Please restate each entry that follows word for word.

### Provided data

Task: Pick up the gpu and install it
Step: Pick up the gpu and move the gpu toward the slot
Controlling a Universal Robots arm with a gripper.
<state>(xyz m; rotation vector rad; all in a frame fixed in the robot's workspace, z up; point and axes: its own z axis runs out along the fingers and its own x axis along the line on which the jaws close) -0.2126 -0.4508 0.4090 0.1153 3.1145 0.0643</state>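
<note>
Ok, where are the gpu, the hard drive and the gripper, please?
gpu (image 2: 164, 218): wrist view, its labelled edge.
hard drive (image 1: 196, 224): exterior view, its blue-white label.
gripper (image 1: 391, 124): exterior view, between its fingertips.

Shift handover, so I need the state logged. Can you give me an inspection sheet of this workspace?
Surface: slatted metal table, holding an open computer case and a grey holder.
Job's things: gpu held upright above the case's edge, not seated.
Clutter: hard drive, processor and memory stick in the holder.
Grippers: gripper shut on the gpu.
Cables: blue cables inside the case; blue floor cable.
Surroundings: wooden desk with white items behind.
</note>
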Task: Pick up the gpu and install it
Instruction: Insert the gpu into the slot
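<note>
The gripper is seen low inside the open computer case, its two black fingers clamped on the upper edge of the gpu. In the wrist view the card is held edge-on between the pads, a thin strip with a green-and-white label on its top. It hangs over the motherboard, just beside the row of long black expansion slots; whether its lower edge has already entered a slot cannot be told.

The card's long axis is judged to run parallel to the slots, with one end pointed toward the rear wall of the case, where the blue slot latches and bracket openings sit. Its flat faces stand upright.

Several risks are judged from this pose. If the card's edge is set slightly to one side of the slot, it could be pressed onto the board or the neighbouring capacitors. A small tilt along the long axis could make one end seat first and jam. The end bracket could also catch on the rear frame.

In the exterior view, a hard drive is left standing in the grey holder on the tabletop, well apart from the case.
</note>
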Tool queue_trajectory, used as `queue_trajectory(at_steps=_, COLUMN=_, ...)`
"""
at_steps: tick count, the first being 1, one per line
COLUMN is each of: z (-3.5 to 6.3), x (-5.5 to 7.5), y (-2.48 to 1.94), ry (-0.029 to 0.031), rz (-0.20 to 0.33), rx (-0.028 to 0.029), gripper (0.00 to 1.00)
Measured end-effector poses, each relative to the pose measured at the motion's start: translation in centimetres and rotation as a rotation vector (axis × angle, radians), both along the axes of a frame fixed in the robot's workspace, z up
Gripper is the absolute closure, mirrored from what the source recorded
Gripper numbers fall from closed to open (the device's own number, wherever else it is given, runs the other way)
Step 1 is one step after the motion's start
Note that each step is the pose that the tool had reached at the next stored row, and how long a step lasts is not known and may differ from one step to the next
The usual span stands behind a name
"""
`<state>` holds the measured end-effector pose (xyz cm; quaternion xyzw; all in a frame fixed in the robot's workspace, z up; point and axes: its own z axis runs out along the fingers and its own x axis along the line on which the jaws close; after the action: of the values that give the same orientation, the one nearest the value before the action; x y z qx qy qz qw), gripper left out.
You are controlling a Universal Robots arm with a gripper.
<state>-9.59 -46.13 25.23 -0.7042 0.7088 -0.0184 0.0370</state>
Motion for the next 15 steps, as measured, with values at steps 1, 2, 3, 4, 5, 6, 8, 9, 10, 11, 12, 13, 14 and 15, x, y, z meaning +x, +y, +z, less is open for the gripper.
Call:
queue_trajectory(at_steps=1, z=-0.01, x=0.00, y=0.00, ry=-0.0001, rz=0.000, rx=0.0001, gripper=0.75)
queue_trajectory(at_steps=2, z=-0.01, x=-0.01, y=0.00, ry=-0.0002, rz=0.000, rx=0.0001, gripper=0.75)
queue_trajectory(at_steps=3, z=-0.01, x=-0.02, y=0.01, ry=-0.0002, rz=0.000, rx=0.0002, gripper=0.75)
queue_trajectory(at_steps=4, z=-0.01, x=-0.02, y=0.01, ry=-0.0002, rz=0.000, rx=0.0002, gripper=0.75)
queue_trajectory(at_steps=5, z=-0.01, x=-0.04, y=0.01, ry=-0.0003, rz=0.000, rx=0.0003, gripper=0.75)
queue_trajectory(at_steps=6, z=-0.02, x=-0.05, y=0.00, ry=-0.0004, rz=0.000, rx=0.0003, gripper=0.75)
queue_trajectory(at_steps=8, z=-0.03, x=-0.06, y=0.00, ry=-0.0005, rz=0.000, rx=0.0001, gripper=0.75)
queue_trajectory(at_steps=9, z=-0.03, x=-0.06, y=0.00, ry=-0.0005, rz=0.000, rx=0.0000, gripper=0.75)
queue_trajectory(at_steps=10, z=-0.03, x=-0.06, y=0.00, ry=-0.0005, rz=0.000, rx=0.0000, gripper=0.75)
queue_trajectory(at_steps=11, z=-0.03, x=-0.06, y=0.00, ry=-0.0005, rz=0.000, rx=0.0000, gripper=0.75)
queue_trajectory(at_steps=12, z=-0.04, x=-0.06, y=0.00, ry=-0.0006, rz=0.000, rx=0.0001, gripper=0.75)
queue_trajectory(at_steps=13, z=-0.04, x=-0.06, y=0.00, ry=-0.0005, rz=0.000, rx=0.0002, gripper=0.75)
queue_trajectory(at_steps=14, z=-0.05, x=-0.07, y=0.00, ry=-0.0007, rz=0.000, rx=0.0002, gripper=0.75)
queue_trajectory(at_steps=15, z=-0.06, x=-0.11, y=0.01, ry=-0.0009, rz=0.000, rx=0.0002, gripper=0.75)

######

» **Response for this exercise**
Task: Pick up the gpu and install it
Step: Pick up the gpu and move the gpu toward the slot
Controlling a Universal Robots arm with a gripper.
<state>(xyz m; rotation vector rad; all in a frame fixed in the robot's workspace, z up; point and axes: its own z axis runs out along the fingers and its own x axis along the line on which the jaws close) -0.2126 -0.4508 0.4090 0.1153 3.1145 0.0643</state>
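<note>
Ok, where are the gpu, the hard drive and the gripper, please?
gpu (image 2: 164, 218): wrist view, its labelled edge.
hard drive (image 1: 196, 224): exterior view, its blue-white label.
gripper (image 1: 391, 124): exterior view, between its fingertips.

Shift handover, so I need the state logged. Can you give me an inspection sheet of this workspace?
Surface: slatted metal table, holding an open computer case and a grey holder.
Job's things: gpu held upright above the case's edge, not seated.
Clutter: hard drive, processor and memory stick in the holder.
Grippers: gripper shut on the gpu.
Cables: blue cables inside the case; blue floor cable.
Surroundings: wooden desk with white items behind.
</note>
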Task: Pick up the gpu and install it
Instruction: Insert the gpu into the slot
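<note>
The gripper is seen low inside the open computer case, its two black fingers clamped on the upper edge of the gpu. In the wrist view the card is held edge-on between the pads, a thin strip with a green-and-white label on its top. It hangs over the motherboard, just beside the row of long black expansion slots; whether its lower edge has already entered a slot cannot be told.

The card's long axis is judged to run parallel to the slots, with one end pointed toward the rear wall of the case, where the blue slot latches and bracket openings sit. Its flat faces stand upright.

Several risks are judged from this pose. If the card's edge is set slightly to one side of the slot, it could be pressed onto the board or the neighbouring capacitors. A small tilt along the long axis could make one end seat first and jam. The end bracket could also catch on the rear frame.

In the exterior view, a hard drive is left standing in the grey holder on the tabletop, well apart from the case.
</note>
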Tool queue_trajectory, used as `queue_trajectory(at_steps=_, COLUMN=_, ...)`
"""
at_steps: tick count, the first being 1, one per line
COLUMN is each of: z (-3.5 to 6.3), x (-5.5 to 7.5), y (-2.48 to 1.94), ry (-0.029 to 0.031), rz (-0.20 to 0.33), rx (-0.028 to 0.029), gripper (0.00 to 1.00)
Measured end-effector poses, each relative to the pose measured at the motion's start: translation in centimetres and rotation as a rotation vector (axis × angle, radians), both along the axes of a frame fixed in the robot's workspace, z up
Gripper is the absolute closure, mirrored from what the source recorded
Gripper numbers fall from closed to open (the device's own number, wherever else it is given, runs the other way)
Step 1 is one step after the motion's start
Note that each step is the pose that the tool had reached at the next stored row, and how long a step lasts is not known and may differ from one step to the next
The usual span stands behind a name
"""
`<state>` holds the measured end-effector pose (xyz cm; quaternion xyzw; all in a frame fixed in the robot's workspace, z up; point and axes: its own z axis runs out along the fingers and its own x axis along the line on which the jaws close; after the action: of the values that give the same orientation, the one nearest the value before the action; x y z qx qy qz qw), gripper left out.
You are controlling a Universal Robots arm with a gripper.
<state>-9.59 -46.13 25.23 -0.7042 0.7088 -0.0184 0.0370</state>
Motion for the next 15 steps, as measured, with values at steps 1, 2, 3, 4, 5, 6, 8, 9, 10, 11, 12, 13, 14 and 15, x, y, z meaning +x, +y, +z, less is open for the gripper.
Call:
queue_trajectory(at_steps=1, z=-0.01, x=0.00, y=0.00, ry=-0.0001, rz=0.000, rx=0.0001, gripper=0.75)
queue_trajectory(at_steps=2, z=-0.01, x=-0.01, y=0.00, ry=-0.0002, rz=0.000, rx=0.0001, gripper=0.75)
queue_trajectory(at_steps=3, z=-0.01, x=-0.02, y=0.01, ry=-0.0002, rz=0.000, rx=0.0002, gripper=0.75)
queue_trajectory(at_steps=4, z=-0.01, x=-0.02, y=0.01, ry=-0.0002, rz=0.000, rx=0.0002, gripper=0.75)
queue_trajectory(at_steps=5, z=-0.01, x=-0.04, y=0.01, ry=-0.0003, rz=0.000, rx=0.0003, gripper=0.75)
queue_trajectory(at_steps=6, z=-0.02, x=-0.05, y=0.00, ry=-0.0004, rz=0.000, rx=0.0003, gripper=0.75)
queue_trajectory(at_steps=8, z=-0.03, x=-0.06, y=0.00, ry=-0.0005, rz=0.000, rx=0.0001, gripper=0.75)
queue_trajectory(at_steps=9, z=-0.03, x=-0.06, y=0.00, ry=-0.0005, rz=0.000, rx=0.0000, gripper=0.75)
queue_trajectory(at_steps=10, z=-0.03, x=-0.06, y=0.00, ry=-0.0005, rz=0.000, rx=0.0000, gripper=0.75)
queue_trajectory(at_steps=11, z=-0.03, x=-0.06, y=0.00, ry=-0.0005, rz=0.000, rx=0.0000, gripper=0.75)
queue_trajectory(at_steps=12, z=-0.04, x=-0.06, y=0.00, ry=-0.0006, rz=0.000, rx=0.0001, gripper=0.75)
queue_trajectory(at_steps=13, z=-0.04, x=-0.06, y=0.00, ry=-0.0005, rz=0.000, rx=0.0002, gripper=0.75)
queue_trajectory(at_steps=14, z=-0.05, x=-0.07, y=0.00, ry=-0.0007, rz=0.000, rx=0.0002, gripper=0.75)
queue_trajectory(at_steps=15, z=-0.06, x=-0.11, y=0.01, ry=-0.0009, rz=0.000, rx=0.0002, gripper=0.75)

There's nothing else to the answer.